She tells me that she is scared because we are getting too close, and that shes going to have to eventually tell me some terrible things that shes done, and that she would rather break up now over something trivial, and remember our relationship as "good".. than break up later on over some "earth shattering thing" and that its just better this way...

 

She then proceeded to tell me that she loves me, and has never loved anyone, and that I'm the first guy that she has ever trusted, and that she will never stop loving me...

 

I'm just confused here on what to do... obviously something awful happened in her past and shes afraid to tell me about it.... and yea, I have no idea what it could be? I know its probably something really major, because shes had a REALLY screwed up past.. but I'm fine with that.. I know her now.. .. her past is her past.... and i told her this, but apparently this is so major that I'm probably going to find out eventually, and she doesn't want things to be like that... so shes better off just breaking it off now...

 

I don't want to though... and I know she doesn't want to either.. so shes says we're broken up.. so I guess thats that? I mean, I'm going to try to take advice that I give on these forums and try to move on with my life, and start figuring things out on my end.... its just.. everything is so messed up in my head right now I don't know what to do..

 

Part of me is saying "Just go NC, she'll figure out her situation, you figure out yours" and I know thats going to be the popular commentary here.. and I agree with it...

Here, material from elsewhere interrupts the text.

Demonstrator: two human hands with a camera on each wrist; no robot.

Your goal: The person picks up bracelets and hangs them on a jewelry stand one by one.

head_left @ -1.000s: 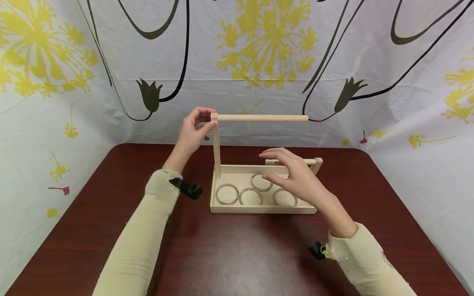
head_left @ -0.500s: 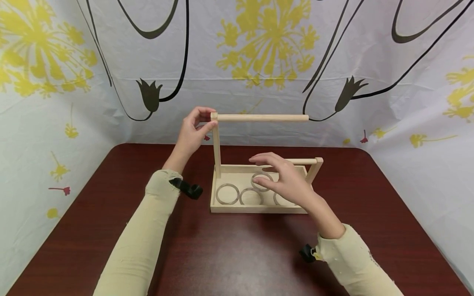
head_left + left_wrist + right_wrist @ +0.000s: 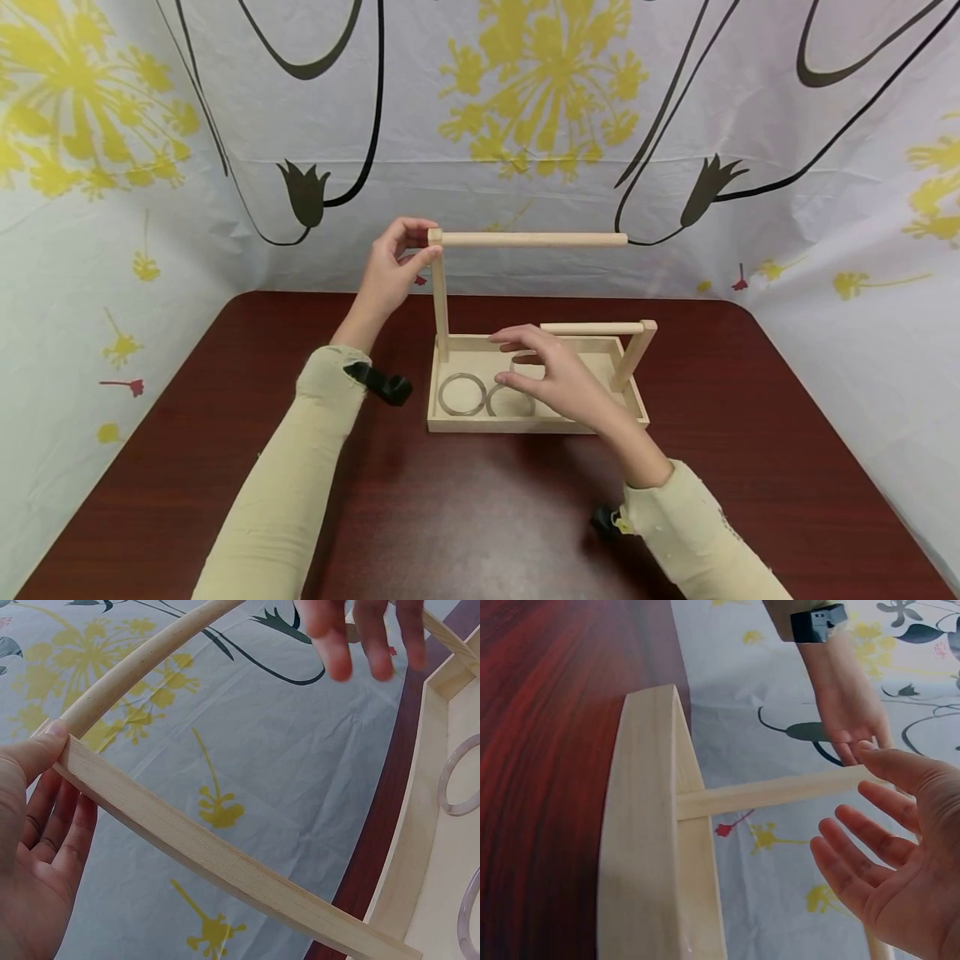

Another part is saying, "Don't let this go, its not over, there is a relationship here, you just need to do some repair work, and everything will work out" And I guess this is the part thats messing me up, because there IS no reason to stop talking to her.... I guess I just wish there was some sort of concrete reason to end this.... and I know that when I decide to walk away from a relationship.. its the end.. it always is.. I never go back.. no matter what... be it for pride or whatever, I can't ever get those feelings back.. once the door is shut, its sealed tight, and nothing will open it again.. and I don't want it to be like that with her....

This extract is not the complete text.